Exercise —
From the records below, transcribe only the lines running from the one with "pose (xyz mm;" through the one with "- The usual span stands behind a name". Keep both of those end lines.

+ + + + +

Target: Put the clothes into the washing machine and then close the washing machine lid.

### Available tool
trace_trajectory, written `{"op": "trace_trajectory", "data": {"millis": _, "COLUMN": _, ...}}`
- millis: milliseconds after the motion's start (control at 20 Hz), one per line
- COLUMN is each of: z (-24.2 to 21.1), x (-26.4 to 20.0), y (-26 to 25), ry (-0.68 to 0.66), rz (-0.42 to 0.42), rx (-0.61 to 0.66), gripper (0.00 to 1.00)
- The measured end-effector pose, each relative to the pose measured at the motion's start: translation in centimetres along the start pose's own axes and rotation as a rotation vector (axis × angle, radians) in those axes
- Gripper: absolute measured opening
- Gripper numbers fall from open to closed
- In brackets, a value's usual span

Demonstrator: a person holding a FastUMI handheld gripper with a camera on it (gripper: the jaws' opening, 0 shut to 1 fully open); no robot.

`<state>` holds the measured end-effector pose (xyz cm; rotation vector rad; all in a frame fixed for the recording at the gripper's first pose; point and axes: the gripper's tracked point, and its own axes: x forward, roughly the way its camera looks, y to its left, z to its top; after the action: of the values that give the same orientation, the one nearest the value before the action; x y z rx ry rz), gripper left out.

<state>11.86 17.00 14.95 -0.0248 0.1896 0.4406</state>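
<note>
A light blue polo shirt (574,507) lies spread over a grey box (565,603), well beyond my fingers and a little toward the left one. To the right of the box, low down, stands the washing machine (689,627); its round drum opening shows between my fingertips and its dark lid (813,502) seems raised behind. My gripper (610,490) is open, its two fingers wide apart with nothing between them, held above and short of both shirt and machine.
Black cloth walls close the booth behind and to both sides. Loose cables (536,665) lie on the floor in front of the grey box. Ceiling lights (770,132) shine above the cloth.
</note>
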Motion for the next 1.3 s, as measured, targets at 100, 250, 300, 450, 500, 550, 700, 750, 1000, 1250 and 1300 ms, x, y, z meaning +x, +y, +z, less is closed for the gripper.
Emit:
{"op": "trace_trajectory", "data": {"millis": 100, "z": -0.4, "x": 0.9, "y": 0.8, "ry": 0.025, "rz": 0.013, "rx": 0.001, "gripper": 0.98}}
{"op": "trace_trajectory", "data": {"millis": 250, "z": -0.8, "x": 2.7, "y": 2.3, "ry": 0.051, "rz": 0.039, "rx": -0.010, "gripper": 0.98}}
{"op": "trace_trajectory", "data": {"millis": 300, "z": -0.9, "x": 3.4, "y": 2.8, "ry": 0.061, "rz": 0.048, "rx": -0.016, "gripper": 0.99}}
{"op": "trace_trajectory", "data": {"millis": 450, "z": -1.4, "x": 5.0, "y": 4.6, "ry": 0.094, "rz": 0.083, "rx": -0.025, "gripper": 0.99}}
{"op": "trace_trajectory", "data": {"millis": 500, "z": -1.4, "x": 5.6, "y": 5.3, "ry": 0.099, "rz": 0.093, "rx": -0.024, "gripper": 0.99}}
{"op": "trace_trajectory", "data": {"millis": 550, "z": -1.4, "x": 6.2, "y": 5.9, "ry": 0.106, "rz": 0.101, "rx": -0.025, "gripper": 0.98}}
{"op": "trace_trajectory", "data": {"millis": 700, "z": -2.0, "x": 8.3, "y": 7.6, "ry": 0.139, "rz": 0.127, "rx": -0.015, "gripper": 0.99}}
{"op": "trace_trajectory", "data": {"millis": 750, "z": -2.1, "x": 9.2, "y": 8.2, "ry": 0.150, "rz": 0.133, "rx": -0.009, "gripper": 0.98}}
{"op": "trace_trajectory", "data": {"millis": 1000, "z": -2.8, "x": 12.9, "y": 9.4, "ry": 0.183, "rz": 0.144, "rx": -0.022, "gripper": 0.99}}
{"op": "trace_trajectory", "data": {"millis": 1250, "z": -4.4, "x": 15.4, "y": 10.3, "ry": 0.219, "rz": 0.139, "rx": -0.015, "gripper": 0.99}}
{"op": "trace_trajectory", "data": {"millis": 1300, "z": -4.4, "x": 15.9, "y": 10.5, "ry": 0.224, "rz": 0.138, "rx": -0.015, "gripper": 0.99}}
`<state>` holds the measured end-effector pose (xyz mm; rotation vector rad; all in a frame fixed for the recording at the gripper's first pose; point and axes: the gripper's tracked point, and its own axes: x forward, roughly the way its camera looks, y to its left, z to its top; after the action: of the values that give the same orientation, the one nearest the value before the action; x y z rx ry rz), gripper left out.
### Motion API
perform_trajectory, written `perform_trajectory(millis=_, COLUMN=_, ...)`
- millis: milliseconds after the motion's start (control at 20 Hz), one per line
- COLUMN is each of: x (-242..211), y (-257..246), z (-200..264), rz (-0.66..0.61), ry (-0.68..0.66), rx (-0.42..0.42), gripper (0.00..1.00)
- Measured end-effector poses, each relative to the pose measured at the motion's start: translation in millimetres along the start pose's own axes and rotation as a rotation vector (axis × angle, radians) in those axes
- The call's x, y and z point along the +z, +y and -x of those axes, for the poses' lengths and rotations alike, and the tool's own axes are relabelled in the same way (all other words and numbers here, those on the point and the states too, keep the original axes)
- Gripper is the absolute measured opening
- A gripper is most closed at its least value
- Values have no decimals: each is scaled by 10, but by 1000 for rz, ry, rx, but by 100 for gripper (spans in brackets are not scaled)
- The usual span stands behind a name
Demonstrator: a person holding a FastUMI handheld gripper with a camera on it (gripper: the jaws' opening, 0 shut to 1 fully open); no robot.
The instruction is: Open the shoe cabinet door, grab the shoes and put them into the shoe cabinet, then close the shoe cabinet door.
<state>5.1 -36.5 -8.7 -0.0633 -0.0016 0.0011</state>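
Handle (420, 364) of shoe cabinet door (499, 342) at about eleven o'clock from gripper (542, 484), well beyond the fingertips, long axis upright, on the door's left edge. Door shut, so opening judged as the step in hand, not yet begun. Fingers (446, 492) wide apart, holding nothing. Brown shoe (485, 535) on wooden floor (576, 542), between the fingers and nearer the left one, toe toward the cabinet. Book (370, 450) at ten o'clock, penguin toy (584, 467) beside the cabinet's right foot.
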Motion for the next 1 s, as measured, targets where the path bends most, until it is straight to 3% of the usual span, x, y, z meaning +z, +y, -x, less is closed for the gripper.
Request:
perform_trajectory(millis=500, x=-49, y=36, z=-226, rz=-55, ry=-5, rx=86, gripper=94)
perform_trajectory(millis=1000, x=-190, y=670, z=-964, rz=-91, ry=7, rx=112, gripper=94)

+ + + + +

Result for this task —
`<state>` holds the measured end-effector pose (xyz mm; rotation vector rad; all in a frame fixed for the recording at the gripper's first pose; point and axes: the gripper's tracked point, and its own axes: x forward, roughly the way its camera looks, y to its left, z to its top; after the action: of the values that give the same orientation, the one nearest the value before the action; x y z rx ry rz), gripper left out.
### Motion API
perform_trajectory, written `perform_trajectory(millis=_, COLUMN=_, ...)`
- millis: milliseconds after the motion's start (control at 20 Hz), one per line
- COLUMN is each of: x (-242..211), y (-257..246), z (-200..264), rz (-0.66..0.61), ry (-0.68..0.66), rx (-0.42..0.42), gripper (0.00..1.00)
- Measured end-effector poses, each relative to the pose measured at the motion's start: translation in millimetres along the start pose's own axes and rotation as a rotation vector (axis × angle, radians) in those axes
- The call's x, y and z point along the +z, +y and -x of those axes, for the poses' lengths and rotations alike, and the tool's own axes are relabelled in the same way (all other words and numbers here, those on the point and the states too, keep the original axes)
- Gripper is the absolute measured opening
- A gripper is most closed at its least value
- Values have no decimals: each is scaled by 10, but by 1000 for rz, ry, rx, but by 100 for gripper (spans in brackets are not scaled)
- The usual span stands behind a name

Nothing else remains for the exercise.